#### [Exercise description]
Set down every line of the data, unchanged and complete.

───── Exercise data

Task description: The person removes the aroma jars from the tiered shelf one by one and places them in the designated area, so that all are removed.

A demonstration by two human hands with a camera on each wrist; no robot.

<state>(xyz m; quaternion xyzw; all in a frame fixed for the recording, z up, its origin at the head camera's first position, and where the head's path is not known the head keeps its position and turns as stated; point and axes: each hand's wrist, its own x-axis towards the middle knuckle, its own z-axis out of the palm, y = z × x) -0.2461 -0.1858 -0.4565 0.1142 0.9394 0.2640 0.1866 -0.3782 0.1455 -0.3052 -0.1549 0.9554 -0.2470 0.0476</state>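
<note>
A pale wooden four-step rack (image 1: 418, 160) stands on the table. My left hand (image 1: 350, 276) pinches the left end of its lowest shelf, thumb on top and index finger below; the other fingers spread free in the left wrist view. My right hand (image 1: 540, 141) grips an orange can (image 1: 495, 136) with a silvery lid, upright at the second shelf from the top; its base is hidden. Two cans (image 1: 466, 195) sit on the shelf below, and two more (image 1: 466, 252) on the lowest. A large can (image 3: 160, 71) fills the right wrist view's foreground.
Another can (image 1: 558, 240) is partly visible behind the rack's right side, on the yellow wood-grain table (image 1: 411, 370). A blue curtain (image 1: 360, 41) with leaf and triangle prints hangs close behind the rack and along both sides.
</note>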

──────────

#### [Task output]
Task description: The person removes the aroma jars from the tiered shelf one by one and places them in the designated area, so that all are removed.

A demonstration by two human hands with a camera on each wrist; no robot.

<state>(xyz m; quaternion xyzw; all in a frame fixed for the recording, z up, its origin at the head camera's first position, and where the head's path is not known the head keeps its position and turns as stated; point and axes: each hand's wrist, its own x-axis towards the middle knuckle, its own z-axis out of the palm, y = z × x) -0.2461 -0.1858 -0.4565 0.1142 0.9394 0.2640 0.1866 -0.3782 0.1455 -0.3052 -0.1549 0.9554 -0.2470 0.0476</state>
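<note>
A pale wooden four-step rack (image 1: 418, 160) stands on the table. My left hand (image 1: 350, 276) pinches the left end of its lowest shelf, thumb on top and index finger below; the other fingers spread free in the left wrist view. My right hand (image 1: 540, 141) grips an orange can (image 1: 495, 136) with a silvery lid, upright at the second shelf from the top; its base is hidden. Two cans (image 1: 466, 195) sit on the shelf below, and two more (image 1: 466, 252) on the lowest. A large can (image 3: 160, 71) fills the right wrist view's foreground.
Another can (image 1: 558, 240) is partly visible behind the rack's right side, on the yellow wood-grain table (image 1: 411, 370). A blue curtain (image 1: 360, 41) with leaf and triangle prints hangs close behind the rack and along both sides.
</note>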

Nothing else is required to complete the output.